• **Problem statement**
In the listing below, look for "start" and copy every line that has it.

####

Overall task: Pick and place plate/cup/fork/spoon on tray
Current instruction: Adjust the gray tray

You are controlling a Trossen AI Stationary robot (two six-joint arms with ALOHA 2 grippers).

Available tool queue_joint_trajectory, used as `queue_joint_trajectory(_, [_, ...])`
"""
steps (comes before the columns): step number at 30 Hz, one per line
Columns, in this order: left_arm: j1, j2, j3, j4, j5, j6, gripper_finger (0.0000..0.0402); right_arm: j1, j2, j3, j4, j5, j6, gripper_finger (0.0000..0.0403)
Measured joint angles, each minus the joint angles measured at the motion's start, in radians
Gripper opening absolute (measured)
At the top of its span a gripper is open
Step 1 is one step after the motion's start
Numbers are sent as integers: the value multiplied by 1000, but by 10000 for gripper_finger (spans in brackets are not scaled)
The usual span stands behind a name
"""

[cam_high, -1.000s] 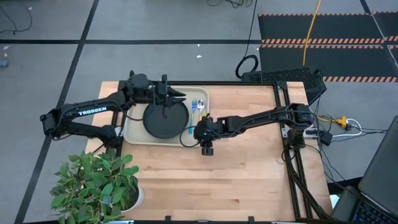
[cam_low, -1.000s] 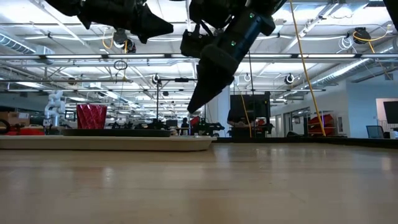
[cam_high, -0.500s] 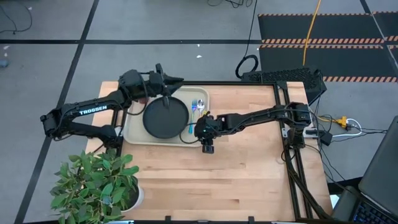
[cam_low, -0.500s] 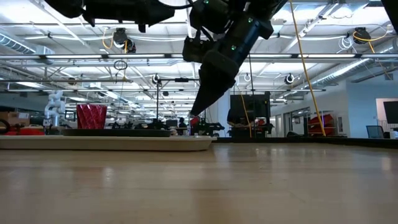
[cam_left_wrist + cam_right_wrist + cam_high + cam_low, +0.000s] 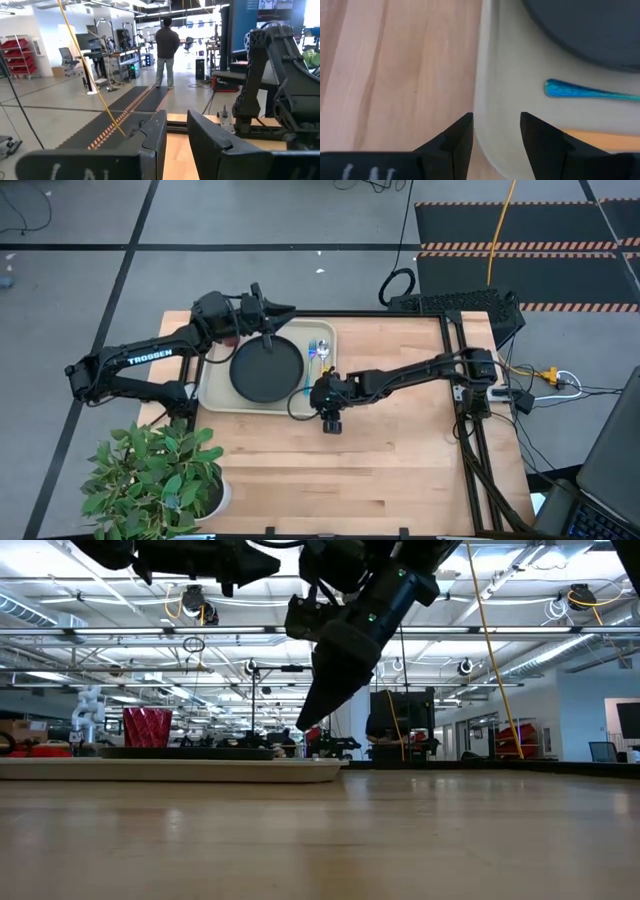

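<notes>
Hovering above the near right corner of the large cream rectangular plastic tray (image 5: 215,396), the right gripper (image 5: 318,385) is seen with its fingers spread and nothing between them. In the right wrist view, the slim bright blue plastic fork (image 5: 592,91) lies flat on the tray floor just ahead of those fingers, its handle tip nearest them. Its long axis is laid along the tray's right edge, beside the round matte black plate (image 5: 266,369); the tines seem to point away toward the far rim, though this is poorly shown. The orange-handled spoon with a silver bowl (image 5: 323,353) lies parallel, just outboard of the fork. The small dark red cup (image 5: 147,727) stands on the tray well beyond the gripper. All four pieces being on the tray, the placing step is judged finished; a clear withdrawal is called for next. The left gripper (image 5: 283,310) is held aloft over the tray's far edge, fingers slightly parted and empty.
</notes>
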State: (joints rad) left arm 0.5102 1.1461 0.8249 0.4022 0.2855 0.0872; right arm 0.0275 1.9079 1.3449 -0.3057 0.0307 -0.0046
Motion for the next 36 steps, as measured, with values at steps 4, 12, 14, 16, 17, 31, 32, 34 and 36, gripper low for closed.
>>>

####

• **Solved exercise**
Measured joint angles, each minus the joint angles measured at the motion's start, in radians
Step 1 is one step after the motion's start

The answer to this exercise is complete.